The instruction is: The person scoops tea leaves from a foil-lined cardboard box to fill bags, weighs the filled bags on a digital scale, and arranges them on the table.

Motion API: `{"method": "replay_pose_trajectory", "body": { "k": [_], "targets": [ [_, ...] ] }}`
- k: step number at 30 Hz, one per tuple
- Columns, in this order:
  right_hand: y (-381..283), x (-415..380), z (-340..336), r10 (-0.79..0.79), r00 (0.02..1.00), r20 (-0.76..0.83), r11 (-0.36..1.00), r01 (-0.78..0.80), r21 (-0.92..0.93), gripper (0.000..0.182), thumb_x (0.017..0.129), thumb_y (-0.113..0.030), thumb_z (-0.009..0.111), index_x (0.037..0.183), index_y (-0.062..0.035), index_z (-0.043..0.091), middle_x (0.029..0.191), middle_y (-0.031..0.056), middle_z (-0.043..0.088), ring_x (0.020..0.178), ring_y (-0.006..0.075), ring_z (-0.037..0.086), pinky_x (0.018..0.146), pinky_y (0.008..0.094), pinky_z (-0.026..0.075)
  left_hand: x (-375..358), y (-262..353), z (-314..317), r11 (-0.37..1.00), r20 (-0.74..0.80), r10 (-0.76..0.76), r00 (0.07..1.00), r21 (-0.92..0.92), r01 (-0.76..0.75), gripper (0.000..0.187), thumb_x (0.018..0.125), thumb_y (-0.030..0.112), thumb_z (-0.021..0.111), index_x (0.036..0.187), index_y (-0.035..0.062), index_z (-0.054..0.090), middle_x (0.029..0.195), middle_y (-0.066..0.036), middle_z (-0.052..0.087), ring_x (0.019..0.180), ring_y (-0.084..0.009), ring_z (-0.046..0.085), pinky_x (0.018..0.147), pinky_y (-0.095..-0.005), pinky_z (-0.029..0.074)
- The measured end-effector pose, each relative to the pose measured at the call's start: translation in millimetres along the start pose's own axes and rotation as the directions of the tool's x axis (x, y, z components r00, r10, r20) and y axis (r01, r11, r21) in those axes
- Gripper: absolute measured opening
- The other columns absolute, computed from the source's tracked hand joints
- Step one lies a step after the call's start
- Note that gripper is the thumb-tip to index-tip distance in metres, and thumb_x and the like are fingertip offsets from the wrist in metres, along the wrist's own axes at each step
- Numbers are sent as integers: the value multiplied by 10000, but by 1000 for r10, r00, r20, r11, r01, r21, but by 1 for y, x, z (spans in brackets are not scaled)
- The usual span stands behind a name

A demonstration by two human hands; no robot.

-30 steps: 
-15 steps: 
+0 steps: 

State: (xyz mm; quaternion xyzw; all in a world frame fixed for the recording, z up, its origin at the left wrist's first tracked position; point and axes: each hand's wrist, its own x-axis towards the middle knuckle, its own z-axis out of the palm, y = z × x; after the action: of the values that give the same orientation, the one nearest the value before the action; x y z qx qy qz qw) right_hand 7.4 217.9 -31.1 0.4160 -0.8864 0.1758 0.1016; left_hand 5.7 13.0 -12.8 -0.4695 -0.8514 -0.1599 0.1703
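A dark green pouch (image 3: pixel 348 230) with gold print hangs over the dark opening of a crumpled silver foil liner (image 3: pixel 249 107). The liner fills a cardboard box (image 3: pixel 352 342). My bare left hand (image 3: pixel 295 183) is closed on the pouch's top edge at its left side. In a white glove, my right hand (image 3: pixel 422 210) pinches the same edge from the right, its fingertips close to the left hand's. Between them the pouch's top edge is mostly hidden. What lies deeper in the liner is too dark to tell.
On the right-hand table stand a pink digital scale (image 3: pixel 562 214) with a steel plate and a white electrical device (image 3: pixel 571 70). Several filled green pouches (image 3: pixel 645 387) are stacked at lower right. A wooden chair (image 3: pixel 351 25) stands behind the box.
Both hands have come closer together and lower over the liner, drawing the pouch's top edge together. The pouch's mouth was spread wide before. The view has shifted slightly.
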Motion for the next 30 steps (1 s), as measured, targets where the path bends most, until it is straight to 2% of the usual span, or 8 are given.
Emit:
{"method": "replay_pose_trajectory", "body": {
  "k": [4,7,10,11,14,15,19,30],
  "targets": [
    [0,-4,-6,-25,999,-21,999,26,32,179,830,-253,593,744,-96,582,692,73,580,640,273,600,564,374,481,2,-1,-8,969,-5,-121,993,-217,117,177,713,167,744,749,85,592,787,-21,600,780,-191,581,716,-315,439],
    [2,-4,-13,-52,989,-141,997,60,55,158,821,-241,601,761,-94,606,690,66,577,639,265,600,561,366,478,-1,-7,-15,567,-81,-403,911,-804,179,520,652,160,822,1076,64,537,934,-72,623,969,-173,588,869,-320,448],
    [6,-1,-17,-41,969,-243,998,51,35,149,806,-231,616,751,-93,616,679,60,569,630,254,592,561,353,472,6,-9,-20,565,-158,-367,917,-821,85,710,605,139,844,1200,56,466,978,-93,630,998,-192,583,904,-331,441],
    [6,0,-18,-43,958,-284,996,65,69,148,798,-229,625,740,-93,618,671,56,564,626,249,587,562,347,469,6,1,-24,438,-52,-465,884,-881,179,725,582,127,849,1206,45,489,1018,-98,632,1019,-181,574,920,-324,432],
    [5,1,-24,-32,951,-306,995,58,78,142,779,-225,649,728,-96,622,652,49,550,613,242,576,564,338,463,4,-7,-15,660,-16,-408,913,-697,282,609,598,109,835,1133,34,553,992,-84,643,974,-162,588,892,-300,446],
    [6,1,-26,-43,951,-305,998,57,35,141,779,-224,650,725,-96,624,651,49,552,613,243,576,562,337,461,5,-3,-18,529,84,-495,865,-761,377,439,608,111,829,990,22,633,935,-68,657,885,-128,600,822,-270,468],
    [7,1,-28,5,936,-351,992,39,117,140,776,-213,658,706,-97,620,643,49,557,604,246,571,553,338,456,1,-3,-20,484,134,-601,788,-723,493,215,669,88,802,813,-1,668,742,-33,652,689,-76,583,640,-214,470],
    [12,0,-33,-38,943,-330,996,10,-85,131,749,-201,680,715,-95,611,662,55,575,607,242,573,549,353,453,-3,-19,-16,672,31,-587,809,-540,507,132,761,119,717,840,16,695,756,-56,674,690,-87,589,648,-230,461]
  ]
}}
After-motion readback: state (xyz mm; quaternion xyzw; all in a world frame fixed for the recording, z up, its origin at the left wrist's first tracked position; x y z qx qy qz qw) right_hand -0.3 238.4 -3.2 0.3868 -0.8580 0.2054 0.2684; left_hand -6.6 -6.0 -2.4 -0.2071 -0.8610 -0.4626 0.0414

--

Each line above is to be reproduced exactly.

**Exercise solution:**
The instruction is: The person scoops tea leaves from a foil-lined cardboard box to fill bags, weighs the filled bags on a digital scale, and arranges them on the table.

Motion API: `{"method": "replay_pose_trajectory", "body": { "k": [_], "targets": [ [_, ...] ] }}`
- k: step number at 30 Hz, one per tuple
- Columns, in this order:
  right_hand: y (-381..283), x (-415..380), z (-340..336), r10 (-0.79..0.79), r00 (0.02..1.00), r20 (-0.76..0.83), r11 (-0.36..1.00), r01 (-0.78..0.80), r21 (-0.92..0.93), gripper (0.000..0.182), thumb_x (0.017..0.129), thumb_y (-0.113..0.030), thumb_z (-0.009..0.111), index_x (0.037..0.183), index_y (-0.062..0.035), index_z (-0.043..0.091), middle_x (0.029..0.191), middle_y (-0.031..0.056), middle_z (-0.043..0.088), ring_x (0.020..0.178), ring_y (-0.006..0.075), ring_z (-0.037..0.086), pinky_x (0.018..0.146), pinky_y (0.008..0.094), pinky_z (-0.026..0.075)
  left_hand: x (-375..358), y (-262..353), z (-314..317), r11 (-0.37..1.00), r20 (-0.74..0.80), r10 (-0.76..0.76), r00 (0.07..1.00), r21 (-0.92..0.92), r01 (-0.76..0.75), gripper (0.000..0.187), thumb_x (0.018..0.125), thumb_y (-0.030..0.112), thumb_z (-0.021..0.111), index_x (0.036..0.187), index_y (-0.035..0.062), index_z (-0.054..0.090), middle_x (0.029..0.195), middle_y (-0.066..0.036), middle_z (-0.052..0.087), ring_x (0.019..0.180), ring_y (-0.084..0.009), ring_z (-0.046..0.085), pinky_x (0.018..0.147), pinky_y (-0.095..-0.005), pinky_z (-0.029..0.074)
- The measured end-effector pose, each relative to the pose measured at the call's start: translation in millimetres along the start pose's own axes and rotation as the directions of the tool's x axis (x, y, z components r00, r10, r20) and y axis (r01, r11, r21) in those axes
- Gripper: absolute measured opening
- The other columns absolute, computed from the source's tracked hand joints
- Step one lies a step after the call's start
- Note that gripper is the thumb-tip to index-tip distance in metres, and thumb_x and the like are fingertip offsets from the wrist in metres, along the wrist's own axes at each step
- Numbers are sent as integers: the value multiplied by 10000, but by 1000 for r10, r00, r20, r11, r01, r21, but by 1 for y, x, z (spans in brackets are not scaled)
- The usual span stands behind a name

A demonstration by two human hands; no robot.

-30 steps: 
-15 steps: 
+0 steps: 

State: (xyz mm; quaternion xyzw; all in a world frame fixed for the recording, z up, its origin at the left wrist's first tracked position; point and axes: each hand's wrist, its own x-axis towards the middle knuckle, its own z-axis out of the palm, y = z × x; after the action: of the values that give the same orientation, the one nearest the value before the action; x y z qx qy qz qw) right_hand 7.4 217.9 -31.1 0.4160 -0.8864 0.1758 0.1016; left_hand 5.7 13.0 -12.8 -0.4695 -0.8514 -0.1599 0.1703
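A dark green pouch (image 3: pixel 348 230) with gold print hangs over the dark opening of a crumpled silver foil liner (image 3: pixel 249 107). The liner fills a cardboard box (image 3: pixel 352 342). My bare left hand (image 3: pixel 295 183) is closed on the pouch's top edge at its left side. In a white glove, my right hand (image 3: pixel 422 210) pinches the same edge from the right, its fingertips close to the left hand's. Between them the pouch's top edge is mostly hidden. What lies deeper in the liner is too dark to tell.
On the right-hand table stand a pink digital scale (image 3: pixel 562 214) with a steel plate and a white electrical device (image 3: pixel 571 70). Several filled green pouches (image 3: pixel 645 387) are stacked at lower right. A wooden chair (image 3: pixel 351 25) stands behind the box.
Both hands have come closer together and lower over the liner, drawing the pouch's top edge together. The pouch's mouth was spread wide before. The view has shifted slightly.
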Motion for the next 30 steps (1 s), as measured, targets where the path bends most, until it is straight to 2% of the usual span, or 8 are given.
Emit:
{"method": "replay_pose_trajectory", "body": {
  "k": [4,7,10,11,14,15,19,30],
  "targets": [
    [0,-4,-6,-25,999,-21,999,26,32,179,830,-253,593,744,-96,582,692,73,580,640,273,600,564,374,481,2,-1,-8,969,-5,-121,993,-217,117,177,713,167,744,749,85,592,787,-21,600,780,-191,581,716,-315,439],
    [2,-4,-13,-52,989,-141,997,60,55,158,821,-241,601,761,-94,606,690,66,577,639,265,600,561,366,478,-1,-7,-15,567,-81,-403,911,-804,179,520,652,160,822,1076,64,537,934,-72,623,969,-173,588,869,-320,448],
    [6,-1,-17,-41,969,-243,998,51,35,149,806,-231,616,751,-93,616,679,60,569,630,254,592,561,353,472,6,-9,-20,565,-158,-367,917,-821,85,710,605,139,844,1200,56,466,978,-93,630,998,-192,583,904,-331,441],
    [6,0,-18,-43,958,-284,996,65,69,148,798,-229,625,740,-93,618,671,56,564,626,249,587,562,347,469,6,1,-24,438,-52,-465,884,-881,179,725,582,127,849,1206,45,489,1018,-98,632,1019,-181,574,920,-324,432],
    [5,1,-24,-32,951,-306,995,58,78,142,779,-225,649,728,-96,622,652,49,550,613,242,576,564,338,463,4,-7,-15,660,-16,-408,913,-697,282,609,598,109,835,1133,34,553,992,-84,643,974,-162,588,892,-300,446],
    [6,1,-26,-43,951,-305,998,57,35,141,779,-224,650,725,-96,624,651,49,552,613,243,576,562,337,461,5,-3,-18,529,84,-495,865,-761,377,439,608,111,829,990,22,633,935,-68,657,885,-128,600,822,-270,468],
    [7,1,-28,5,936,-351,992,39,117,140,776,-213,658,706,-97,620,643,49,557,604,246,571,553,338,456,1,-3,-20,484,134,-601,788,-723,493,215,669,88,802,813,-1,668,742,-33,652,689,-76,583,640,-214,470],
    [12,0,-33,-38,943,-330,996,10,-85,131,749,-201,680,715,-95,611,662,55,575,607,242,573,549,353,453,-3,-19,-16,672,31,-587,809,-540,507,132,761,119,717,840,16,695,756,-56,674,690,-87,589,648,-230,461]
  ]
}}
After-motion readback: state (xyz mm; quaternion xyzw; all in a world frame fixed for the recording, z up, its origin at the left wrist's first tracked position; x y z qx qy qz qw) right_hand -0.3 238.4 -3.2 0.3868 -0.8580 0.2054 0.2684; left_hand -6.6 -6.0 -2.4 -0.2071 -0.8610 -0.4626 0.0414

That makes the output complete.